### Task to complete
Establish how many lines in the material below include the word "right", then give the count alone.

### Data
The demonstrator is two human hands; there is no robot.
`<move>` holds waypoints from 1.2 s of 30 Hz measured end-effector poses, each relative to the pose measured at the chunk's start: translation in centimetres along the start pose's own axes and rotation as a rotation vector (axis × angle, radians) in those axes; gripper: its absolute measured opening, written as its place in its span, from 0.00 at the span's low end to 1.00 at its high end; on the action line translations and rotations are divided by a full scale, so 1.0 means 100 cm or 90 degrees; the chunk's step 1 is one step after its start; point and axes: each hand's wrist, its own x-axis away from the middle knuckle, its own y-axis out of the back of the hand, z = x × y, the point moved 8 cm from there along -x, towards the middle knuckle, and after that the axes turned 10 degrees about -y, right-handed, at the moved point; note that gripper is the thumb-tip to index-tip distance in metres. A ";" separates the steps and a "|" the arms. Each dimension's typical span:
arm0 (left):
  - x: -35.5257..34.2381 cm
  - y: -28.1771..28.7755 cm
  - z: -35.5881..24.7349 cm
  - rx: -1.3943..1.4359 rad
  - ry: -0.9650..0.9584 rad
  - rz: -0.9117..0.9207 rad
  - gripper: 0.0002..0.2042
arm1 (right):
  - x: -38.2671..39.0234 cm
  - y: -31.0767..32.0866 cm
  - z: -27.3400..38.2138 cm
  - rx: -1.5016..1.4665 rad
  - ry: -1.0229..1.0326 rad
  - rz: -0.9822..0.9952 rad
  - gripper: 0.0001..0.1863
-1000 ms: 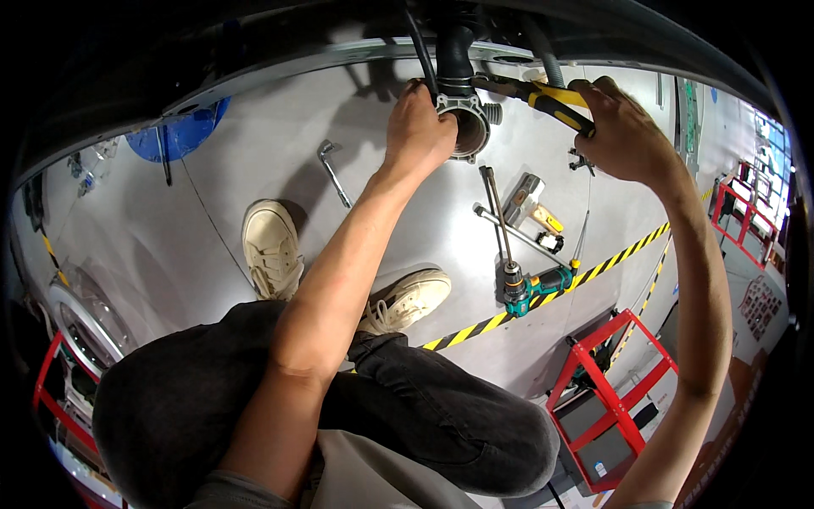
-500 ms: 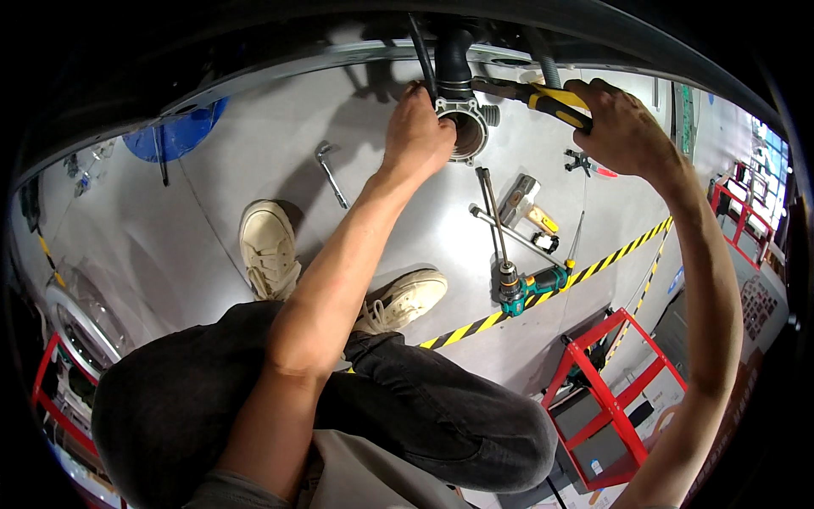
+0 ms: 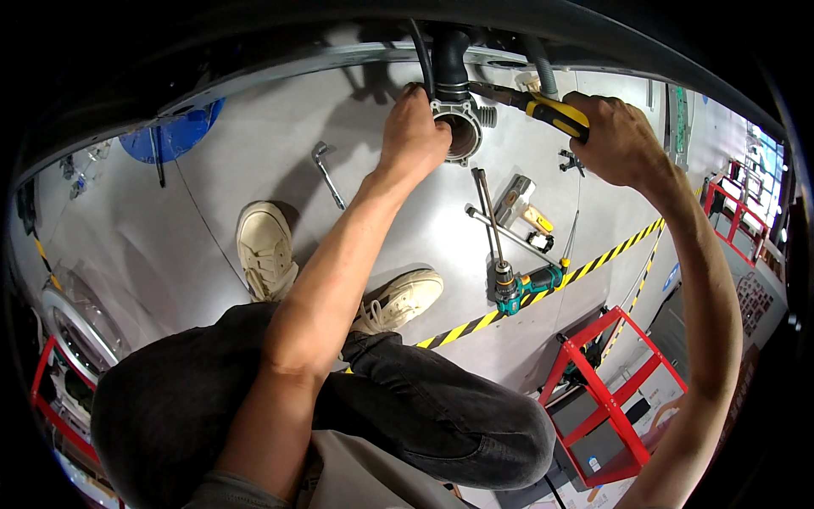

### Reply
2